While canned fish also continues to be popular, pouched products have lately come into vogue, particularly with millennials, who find them more convenient than cans. StarKist is offering a line of tuna in pouches featuring different flavor mixes. The company's CEO told the Pittsburgh Post-Gazette last year that on-the-go consumers have pushed sales up 10% each year. Safe Catch also is manufacturing pouched products and recently expanded its lineup with tuna seasoned with various spices and wild pink salmon packaged that way.
Although the convenience factor appeals to consumers, they tend to care more about taste, smell and texture, according to a study from researchers at Vancouver Island University and Duke University.
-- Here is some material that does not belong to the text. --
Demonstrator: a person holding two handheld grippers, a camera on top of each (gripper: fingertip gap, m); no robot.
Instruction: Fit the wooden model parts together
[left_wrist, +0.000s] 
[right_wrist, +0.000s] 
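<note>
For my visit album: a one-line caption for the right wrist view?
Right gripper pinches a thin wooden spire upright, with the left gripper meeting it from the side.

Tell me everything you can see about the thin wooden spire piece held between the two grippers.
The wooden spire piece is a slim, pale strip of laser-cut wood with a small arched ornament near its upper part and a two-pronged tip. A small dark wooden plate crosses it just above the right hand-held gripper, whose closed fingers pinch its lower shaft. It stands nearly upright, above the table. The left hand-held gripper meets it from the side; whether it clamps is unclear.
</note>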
As a result, it may be more important that Safe Catch packs its fish raw and then slow-cooks it in the can to help preserve omega-3s, vitamins and minerals.
In addition, Safe Catch said it refuses to buy fish from unregulated boats that potentially use slave labor, and that it does everything it can to certify the methods used to catch the fish do not harm dolphins.
The company seems to be hitting the points consumers care most about — taste, health, safety, convenience and human and animal rights. But what about cost? Safe Catch canned tuna is available online in packs of six or 12 cans for about $3.50 per 5-ounce can, more than twice the price of a similar can of StarKist or Bumble Bee tuna. It's up to consumers to decide whether knowing their tuna has been tested for mercury and passed company muster — plus all those other aspects — is worth paying that much more. So far, a growing number apparently thinks it is.